At the Daniels School of Business, one of our pillars for our undergraduate programs is experiential learning. For years I wrestled with how to turn a core undergraduate business course into anything but a lecture-based, drink from a firehose, overwhelming class. I would participate in programs and symposiums presented by Purdue’s Center for Instructional Excellence and think active learning works great when you have a small, seminar-style class. But I’m teaching sections of 70 students. I wanted to connect students to the content in a way that they could see why we required it, but more importantly, how it mattered to them.

I recently returned from the Academy of Legal Studies in Business’ 100th conference. While there I presented our ethics work, and it was great to engage with colleagues from around the country and world about what we are doing. I also participated in a colloquium designed to take what I’ve developed and presented at conferences and prepare it for publication so more faculty can adopt and adapt what I’ve learned and incorporated in my classes into theirs. Any class can evolve to become more experiential with a strong active-learning component, one activity at a time.

How can faculty do this?

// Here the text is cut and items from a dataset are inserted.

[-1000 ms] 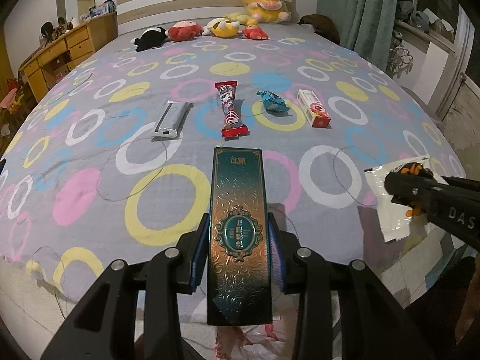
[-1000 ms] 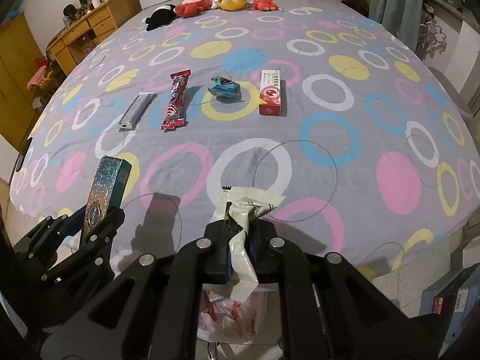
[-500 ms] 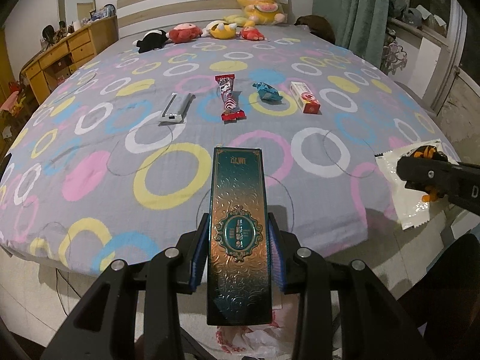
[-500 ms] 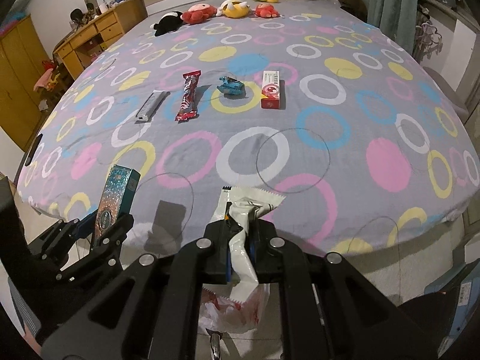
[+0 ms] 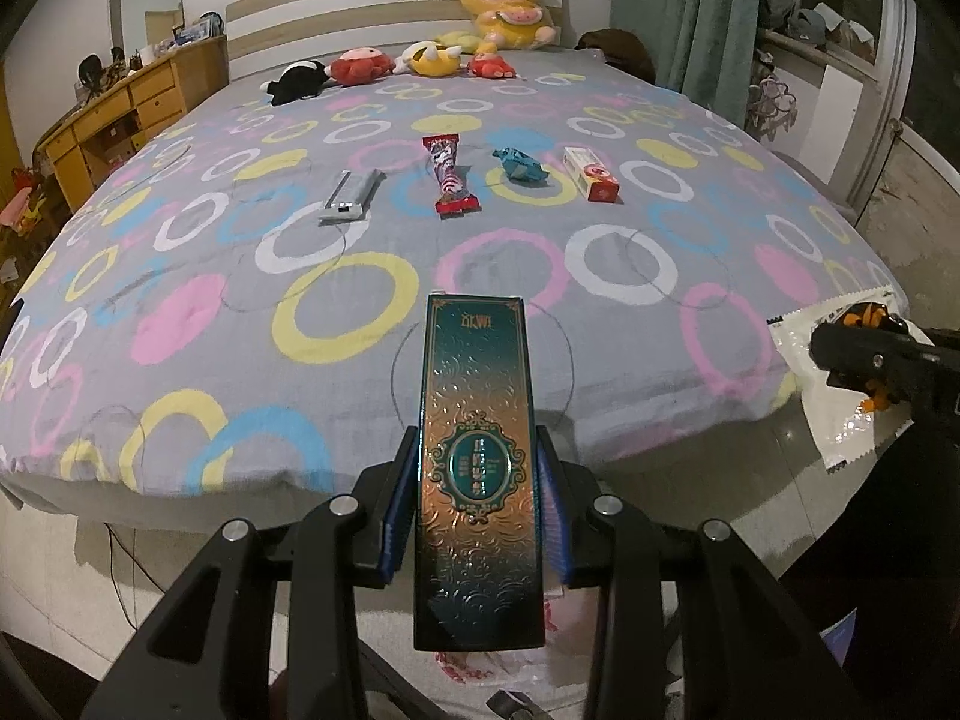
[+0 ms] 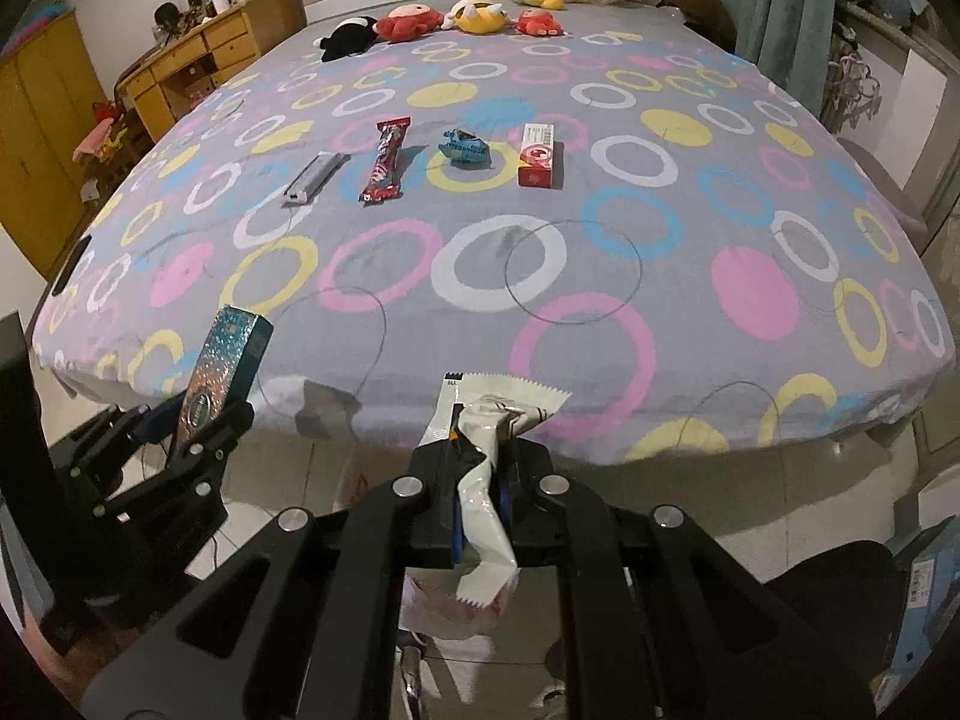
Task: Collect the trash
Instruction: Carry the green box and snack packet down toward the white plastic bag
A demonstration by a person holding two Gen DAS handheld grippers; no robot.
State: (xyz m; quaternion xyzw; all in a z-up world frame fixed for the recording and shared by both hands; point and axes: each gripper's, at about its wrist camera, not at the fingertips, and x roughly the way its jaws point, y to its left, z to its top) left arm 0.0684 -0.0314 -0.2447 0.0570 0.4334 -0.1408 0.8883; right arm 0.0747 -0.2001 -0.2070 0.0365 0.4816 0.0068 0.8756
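Observation:
My left gripper (image 5: 477, 504) is shut on a long teal and gold box (image 5: 477, 450), held off the near edge of the bed; the box also shows in the right wrist view (image 6: 225, 366). My right gripper (image 6: 477, 480) is shut on a white crumpled wrapper (image 6: 486, 438), also seen in the left wrist view (image 5: 840, 384). On the bed lie a silver wrapper (image 5: 351, 195), a red candy wrapper (image 5: 450, 177), a blue crumpled wrapper (image 5: 519, 165) and a red and white box (image 5: 591, 174). A white plastic bag with red print (image 6: 447, 606) hangs below both grippers.
The bed (image 5: 180, 300) has a grey cover with coloured rings. Plush toys (image 5: 420, 57) line the headboard. A wooden dresser (image 5: 114, 126) stands at left, a green curtain (image 5: 702, 24) at right. Tiled floor (image 6: 300, 480) lies under the grippers.
Both grippers have drawn back from the bed and now hang past its near edge over the floor, each still holding its item. The trash on the bed has not moved.

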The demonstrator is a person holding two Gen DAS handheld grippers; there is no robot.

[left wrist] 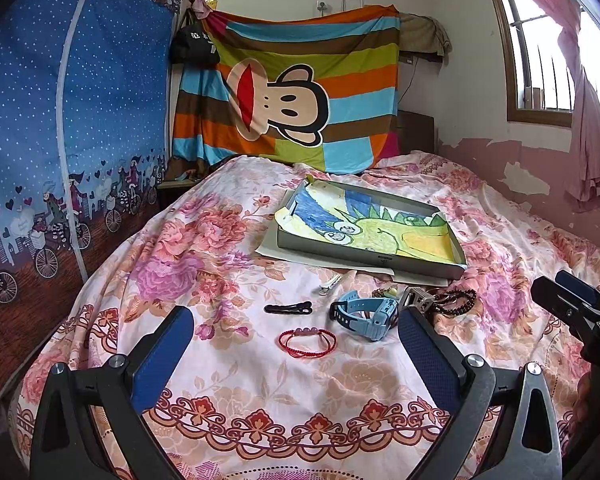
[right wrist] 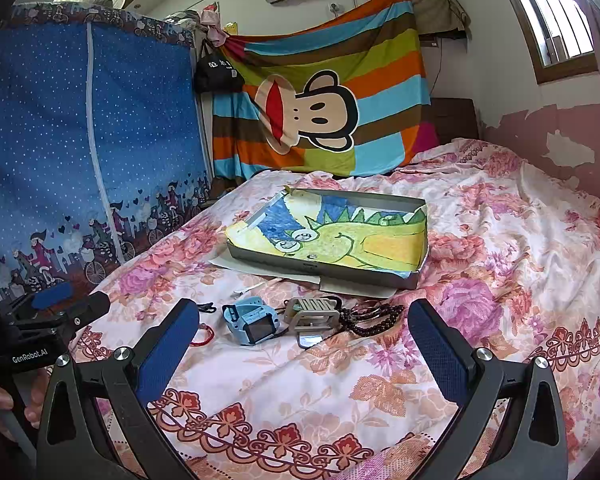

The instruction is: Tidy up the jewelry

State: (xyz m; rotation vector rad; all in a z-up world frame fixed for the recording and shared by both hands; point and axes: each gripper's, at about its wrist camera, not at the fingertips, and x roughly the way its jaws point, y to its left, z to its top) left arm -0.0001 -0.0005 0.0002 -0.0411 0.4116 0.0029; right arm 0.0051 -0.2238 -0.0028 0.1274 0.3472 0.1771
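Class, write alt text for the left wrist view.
An open left claw hovers over a floral bedspread holding a red cord bracelet, black hair clip and blue watch, before a shallow grey tray.

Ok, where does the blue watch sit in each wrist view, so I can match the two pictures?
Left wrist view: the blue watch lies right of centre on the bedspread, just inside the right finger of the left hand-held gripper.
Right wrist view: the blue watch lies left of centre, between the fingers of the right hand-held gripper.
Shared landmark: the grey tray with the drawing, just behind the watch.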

Here are a few suggestions.

  • Enter each class with an eye to experimentation. Be willing to try something with your students and test whether it works. Then tweak it the next time you teach that class.
  • Collect those tested exercises and compile them into a larger simulation. Tell a cohesive story that builds for the students so they can see connections across the course content.
  • Be willing to rethink and redesign your course for the purpose of telling that larger story. The way the content is organized in the textbook may not be the best structure. In fact, it likely is not, so use the text, but use it in a way that serves your teaching and your students.
  • Develop an attitude of continuous improvement. Each semester you can add to and adapt the exercises you’ve created. I’ve been developing the simulation exercises since 2017. I’m still adapting them. It keeps the content fresh for me, and allows me to learn from what works for the students and what doesn’t. It also allows me to invite the students into the learning process. I get to model what it means to be a learner – even at this stage in my career. That’s a critical lesson for them to absorb in this era of lightning-fast technology innovation and evolution.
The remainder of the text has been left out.